_Work to be completed:_
Dropping every picture, set down exactly the lines in the entries below, starting with the line with "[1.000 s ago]" and going on through the line with "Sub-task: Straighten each".
..........
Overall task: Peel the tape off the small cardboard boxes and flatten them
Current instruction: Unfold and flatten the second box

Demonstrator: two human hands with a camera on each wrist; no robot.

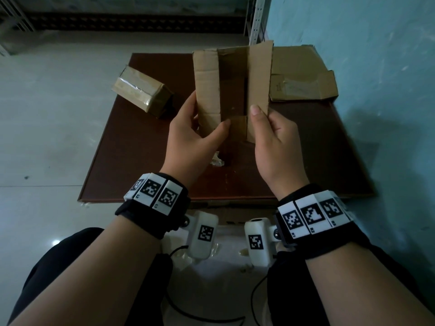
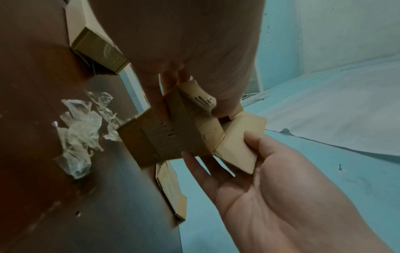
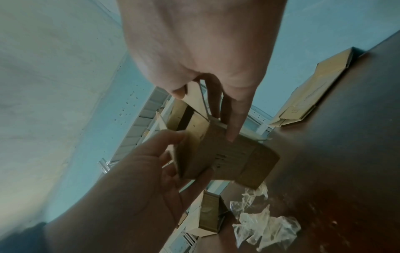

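Note:
I hold an opened small cardboard box (image 1: 231, 90) above the brown board (image 1: 306, 161), its long flaps spread and its inside facing me. My left hand (image 1: 202, 123) grips the near left side, thumb on the inner flap and fingers behind. My right hand (image 1: 263, 118) pinches the right flap, thumb on top. The left wrist view shows my left hand (image 2: 190, 102) clamping the box (image 2: 173, 137) from above and the right hand's fingers under it. In the right wrist view my right hand (image 3: 205, 109) holds the box (image 3: 227, 157). A second box (image 1: 143, 90), still wrapped in shiny tape, lies at the left.
Flattened cardboard (image 1: 303, 83) lies at the board's back right by the blue wall (image 1: 376, 67). Crumpled clear tape (image 2: 80, 137) sits on the board beneath my hands. Pale tiled floor (image 1: 47, 125) and a metal shelf (image 1: 256, 20) lie beyond.

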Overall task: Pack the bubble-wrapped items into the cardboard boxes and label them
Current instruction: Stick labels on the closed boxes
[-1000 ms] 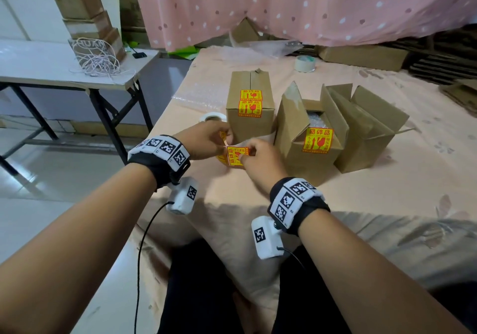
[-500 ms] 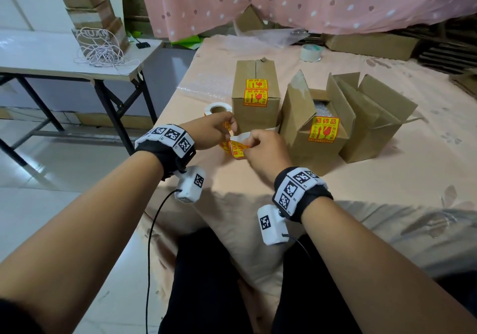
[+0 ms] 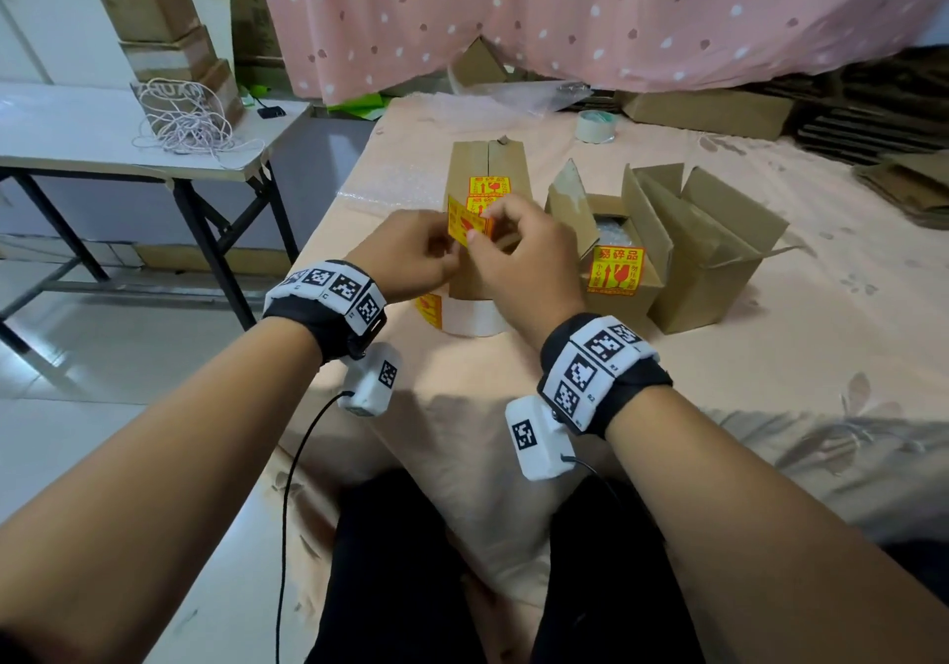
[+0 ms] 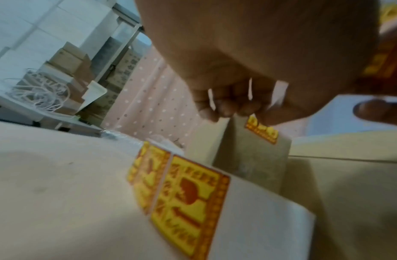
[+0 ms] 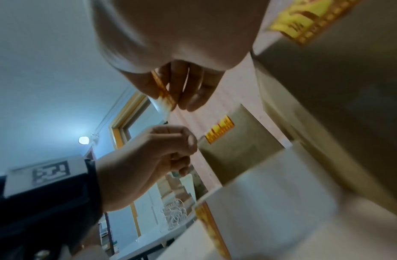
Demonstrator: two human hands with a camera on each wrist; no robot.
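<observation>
Both hands hold a yellow and red fragile sticker (image 3: 468, 223) up in front of the closed, labelled cardboard box (image 3: 488, 170). My right hand (image 3: 482, 233) pinches the sticker's right edge; the right wrist view shows the fingers (image 5: 171, 88) on the sticker (image 5: 163, 92). My left hand (image 3: 448, 253), fingers curled, pinches its lower left end. The sticker roll (image 3: 464, 318) lies on the table below my hands, its top stickers (image 4: 186, 193) close up in the left wrist view. To the right, an open box (image 3: 624, 298) with a sticker on its front holds bubble wrap (image 3: 611, 234).
A second open box (image 3: 719, 257) stands right of the filled one. A tape roll (image 3: 594, 125) and flat cardboard (image 3: 708, 111) lie at the back. A bubble wrap sheet (image 3: 390, 185) lies left of the closed box. A side table (image 3: 77, 144) with coiled cord stands at the left.
Both hands have risen away from the roll with the sticker, from near the table's front to in front of the closed box. The roll now lies uncovered below them.
</observation>
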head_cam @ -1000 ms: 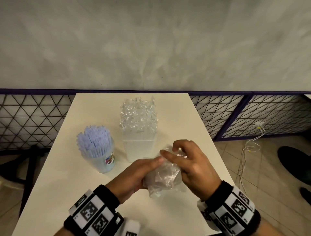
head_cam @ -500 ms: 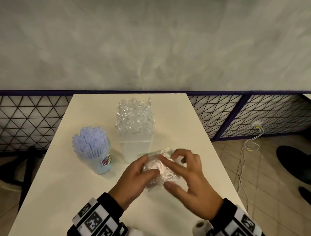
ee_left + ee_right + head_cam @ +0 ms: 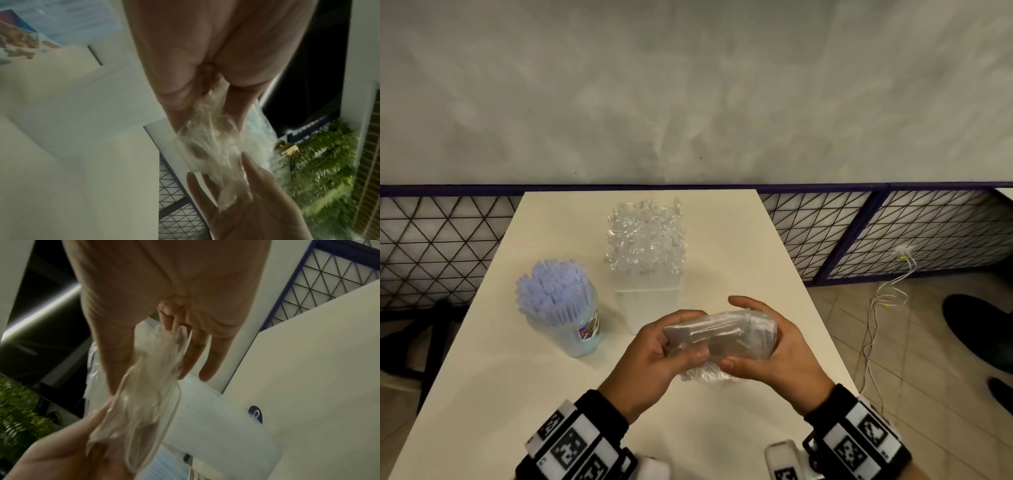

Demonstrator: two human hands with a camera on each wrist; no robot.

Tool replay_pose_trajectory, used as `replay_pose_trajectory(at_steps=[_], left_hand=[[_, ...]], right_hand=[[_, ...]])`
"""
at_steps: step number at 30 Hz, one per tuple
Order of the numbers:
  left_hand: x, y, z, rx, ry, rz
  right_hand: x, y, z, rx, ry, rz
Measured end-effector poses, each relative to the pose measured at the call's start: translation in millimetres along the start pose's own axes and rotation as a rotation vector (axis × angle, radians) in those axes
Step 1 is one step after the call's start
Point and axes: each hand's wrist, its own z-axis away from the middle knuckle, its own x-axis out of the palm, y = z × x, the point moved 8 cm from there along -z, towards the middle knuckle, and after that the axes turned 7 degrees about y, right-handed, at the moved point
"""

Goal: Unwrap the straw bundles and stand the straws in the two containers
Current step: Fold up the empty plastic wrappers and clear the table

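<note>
Both hands hold a crumpled clear plastic wrapper (image 3: 722,337) above the near middle of the white table (image 3: 500,394). My left hand (image 3: 674,346) grips its left end, thumb over fingers. My right hand (image 3: 756,339) curls round its right end from below. In the wrist views the wrapper (image 3: 213,155) (image 3: 148,395) stretches between the two hands. A round clear cup (image 3: 571,329) at the left holds several pale blue straws (image 3: 554,291) upright. Behind the hands, a square clear container (image 3: 647,301) holds several clear-wrapped straws (image 3: 645,240) upright.
A grey wall rises behind the table's far edge, with a purple-framed mesh fence (image 3: 893,236) at its foot. To the right, a white cable (image 3: 876,308) trails over the tiled floor. Dark shoes (image 3: 979,325) stand at the far right.
The hands rose off the table with the wrapper and pulled it out sideways between them. The right hand turned palm-up under it. The camera view shifted slightly.
</note>
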Motion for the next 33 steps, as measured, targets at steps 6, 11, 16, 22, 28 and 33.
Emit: replay_pose_trajectory(at_steps=[6, 11, 16, 22, 28, 33], left_hand=[[12.1, 12.8, -3.8, 0.044, -0.117, 0.035], [5.6, 14.9, -12.2, 0.077, -0.002, 0.058], [13.1, 7.8, -13.4, 0.061, 0.038, -0.051], [31.3, 11.8, -4.7, -0.058, -0.220, -0.421], [50.2, 30.8, -2.5, 0.223, -0.230, -0.718], [28.3, 24.4, -16.1, 0.076, -0.084, -0.512]], right_hand=[[-1.4, -18.8, -4.3, -0.175, -0.143, 0.048], [-13.3, -29.5, -6.6, -0.182, -0.151, 0.185], [-31.0, -24.4, -22.3, -0.257, -0.069, 0.302], [-18.9, -34.5, -30.4, -0.322, -0.340, 0.619], [-19.2, -20.7, -55.6, -0.067, -0.388, 0.413], [-22.3, -13.8, -62.0, 0.069, -0.098, 0.114]])
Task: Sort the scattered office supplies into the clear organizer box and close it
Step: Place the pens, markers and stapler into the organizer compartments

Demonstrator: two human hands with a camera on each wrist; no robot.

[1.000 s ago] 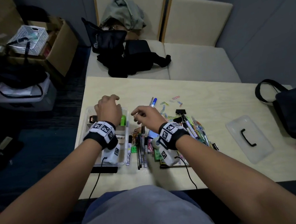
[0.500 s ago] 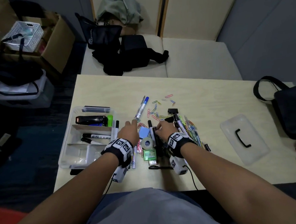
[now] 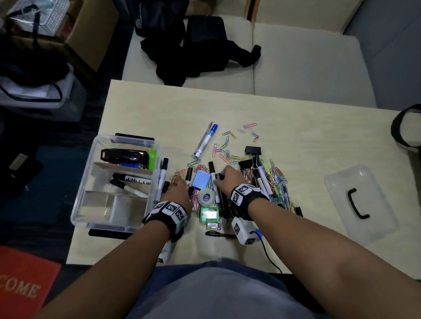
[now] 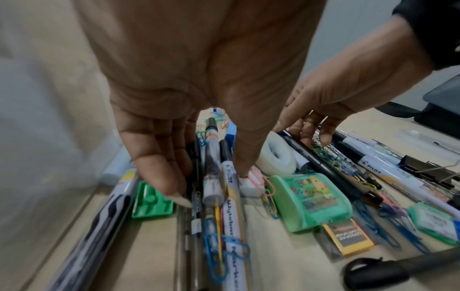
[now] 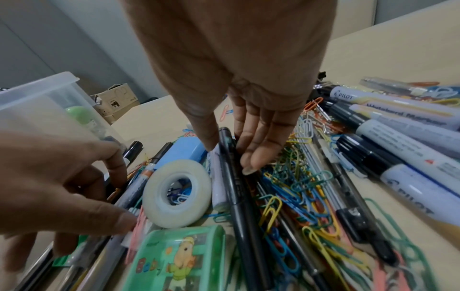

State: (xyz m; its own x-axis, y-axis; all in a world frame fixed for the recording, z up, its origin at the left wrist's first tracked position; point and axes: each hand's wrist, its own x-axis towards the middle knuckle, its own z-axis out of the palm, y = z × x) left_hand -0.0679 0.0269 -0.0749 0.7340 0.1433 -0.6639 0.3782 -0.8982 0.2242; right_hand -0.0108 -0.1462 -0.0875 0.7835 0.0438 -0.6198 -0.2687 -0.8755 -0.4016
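Right hand point(image 3: 228, 178) seemingly pinches the black pen point(image 5: 239, 196), lying twelve-to-six; organizer box point(image 3: 106, 208) sits at nine, beyond the straight-fingered left hand point(image 3: 177, 190).

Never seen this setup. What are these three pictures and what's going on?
No robot: a person wears three cameras. The head view looks down at both hands; each wrist view looks along one hand toward what it touches. On the table lie markers, paper clips, a tape roll, the clear box with a stapler inside, and its lid set apart to the right. The left hand rests straight fingers on a bunch of pens; the right hand pinches a black pen that lies in the pile.
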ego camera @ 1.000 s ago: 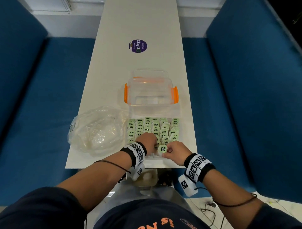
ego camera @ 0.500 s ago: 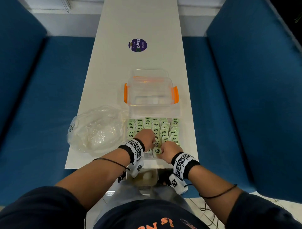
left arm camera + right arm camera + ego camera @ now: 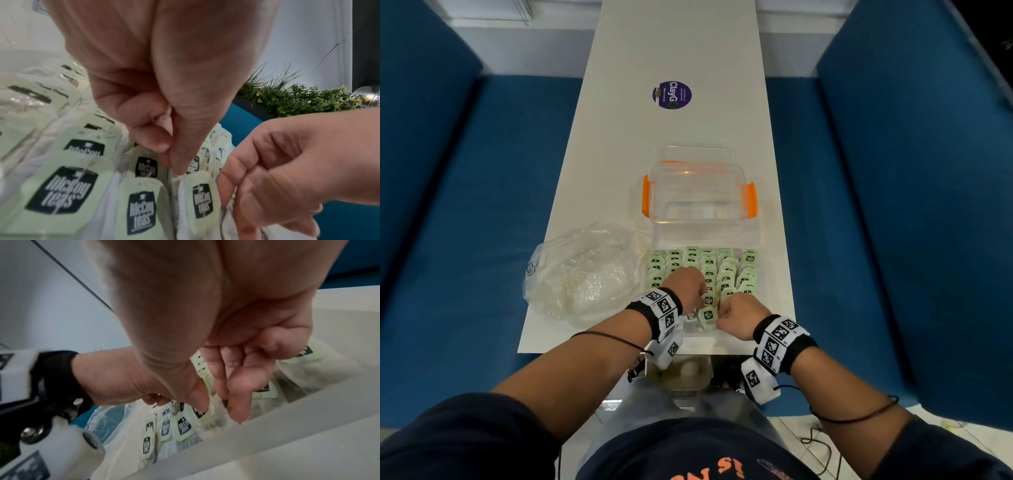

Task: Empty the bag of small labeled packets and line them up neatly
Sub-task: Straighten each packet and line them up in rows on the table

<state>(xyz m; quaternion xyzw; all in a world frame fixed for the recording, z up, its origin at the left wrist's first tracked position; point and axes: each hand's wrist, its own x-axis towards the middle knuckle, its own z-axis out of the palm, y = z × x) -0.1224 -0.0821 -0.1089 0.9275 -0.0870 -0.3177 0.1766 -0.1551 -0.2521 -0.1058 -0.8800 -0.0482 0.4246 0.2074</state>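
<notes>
- A crumpled clear plastic bag [image 3: 585, 270] lies on the left side of the white table [image 3: 678, 44], just beside the rows of packets
- The pale green tea packets [image 3: 726, 267] with dark "McCoy teas" labels lie in neat rows at the near end of the table, in front of a clear storage box [image 3: 700, 192] with orange latches
- The left hand [image 3: 686, 287] rests over the near left part of the rows, its thumb and fingertips [image 3: 162, 141] pinched together at the top edge of one packet [image 3: 145, 164]
- The right hand [image 3: 741, 313] sits just right of it, fingers curled, thumb and forefinger [image 3: 238, 402] pinching the nearest packet [image 3: 707, 316] in the front row
- A round purple sticker [image 3: 672, 95] lies farther up the table, and blue upholstered seats [image 3: 893, 205] flank both sides
</notes>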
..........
_Task answer:_
[1.000 s ago] 
[0.500 s ago] 
[now] 
[now] 
[now] 

State: (xyz m; its own x-axis, y-axis; all in a world frame fixed for the recording, z up, its origin at the left wrist's first tracked position; point and axes: each hand's wrist, its own x-axis towards the middle knuckle, its own z-axis out of the palm, y = z × x) left_hand -0.0679 0.0269 -0.0749 0.7340 0.1433 -0.6639 0.3782 -0.8982 0.2242; right_hand -0.0108 -0.1462 -0.0875 0.7835 0.0438 -0.6198 -0.2687 -0.8755 -0.4016
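Right hand point(image 3: 228, 178) seemingly pinches the black pen point(image 5: 239, 196), lying twelve-to-six; organizer box point(image 3: 106, 208) sits at nine, beyond the straight-fingered left hand point(image 3: 177, 190).

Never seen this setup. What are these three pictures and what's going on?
No robot: a person wears three cameras. The head view looks down at both hands; each wrist view looks along one hand toward what it touches. On the table lie markers, paper clips, a tape roll, the clear box with a stapler inside, and its lid set apart to the right. The left hand rests straight fingers on a bunch of pens; the right hand pinches a black pen that lies in the pile.
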ego camera @ 1.000 s ago: 
ego camera @ 0.500 s ago: 
left arm camera + right arm camera + ego camera @ now: 

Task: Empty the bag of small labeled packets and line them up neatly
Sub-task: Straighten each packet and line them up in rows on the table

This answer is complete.